Cultura

Reducciones del pensamiento

En 1969, Witold Gombrowicz se sentía morir, y "el dolor -escribe en el prólogo de este libro Cristina Fernández-Cubas- le parece la única realidad del mundo". Víctima de prolongados ataques de asma, gravemente enfermo, el escritor polaco llegó a obsesionarse con la idea del suicidio. Para aliviarle la encadenación angustiosa de los días y distraerlo del sufrimiento, su mujer, Marie-Rita Labrosse, y un joven admirador, Dominique de Roux, hoy ensayista, novelista y divulgador de la obra del escritor polaco, le propusieron que les diera unas clases de filosofía.

Curso de filosofía en seis horas y cuarto, que reedita Tusquets dentro de su colección Marginales, reúne algunos bocetos realizados por el escritor y muchas de las notas tomadas por los dos alumnos, nunca revisadas por Gombrowicz, que moriría ese mismo año en la localidad francesa de Vence. Esto explica sin duda la condición esquemática de gran parte de los pasajes, las numerosas frases inconclusas, las bromas privadas desperdigadas aquí y allá, y sobre todo el descuido de la forma, comprensible aunque llamativo tratándose del autor de Ferdydurke, una novela que gira precisamente en torno a sus experimentos con las expectativas del lector y a ciertas acrobacias delirantes del idioma.

El volumen, una pequeña curiosidad con la que conocemos de primera mano la profunda fascinación de Gombrowicz por el pensamiento puro, arranca con una serie de nociones básicas sobre Kant ("el inicio del pensamiento moderno") y Descartes, un señor aterrado durante el resto de su vida -señala el polaco con algo de compasión- por su propia formulación de la duda absoluta.

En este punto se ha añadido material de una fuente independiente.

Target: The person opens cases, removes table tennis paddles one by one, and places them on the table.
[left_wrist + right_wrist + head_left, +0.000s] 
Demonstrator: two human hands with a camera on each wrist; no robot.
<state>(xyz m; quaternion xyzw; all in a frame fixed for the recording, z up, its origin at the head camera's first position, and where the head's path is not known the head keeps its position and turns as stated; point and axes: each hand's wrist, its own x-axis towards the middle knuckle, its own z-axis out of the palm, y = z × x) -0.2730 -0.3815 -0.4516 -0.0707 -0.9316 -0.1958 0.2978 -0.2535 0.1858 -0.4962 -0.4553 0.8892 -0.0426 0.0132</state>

A partir de ellos, la "filosofía comienza a ocuparse de la conciencia como tema fundamental" y el pensamiento se enfrenta al primera de una importante serie de limitaciones impuestas sí mismo. Y así, los sistemas que intentan ordenar la realidad se suceden unos a otros dejando tras de sí una garantía de vértigo que se resume en forma de ecuación: si "el mundo existe para nosotros cada vez un poco más", como pretendía Hegel, nosotros estamos cada vez más cerca de ser nada.

Gombrowicz se interesa también por Kierkegaard, Husserl y Nietszche, al que agradece que demostrara que el pensamiento filosófico no se produce fuera de la vida, y le busca las cosquillas a Sartre. Schopenhauer, tan querido por Gombrowicz, es glosado con especial cariño, a pesar de que su filosofía "muestra que lo que llamamos felicidad o placer no es más que el apaciguamiento de un malestar", un malestar continuo y criminal.

El autor no ahorra humor, un humor ambiguo, entre irónico e inmodesto, ni pequeñas puñaladas a colegas como Genet. Concesiones a la diversión antes de exponer a sus alumnos las necesarias conclusiones. "La literatura que considera que puede arreglar el mundo es la cosa más idiota que imaginarse pueda", afirma, antes de poner con serenidad el dedo en una "llaga imposible de curar": "Nunca somos lo que queremos ser, pero queremos ser".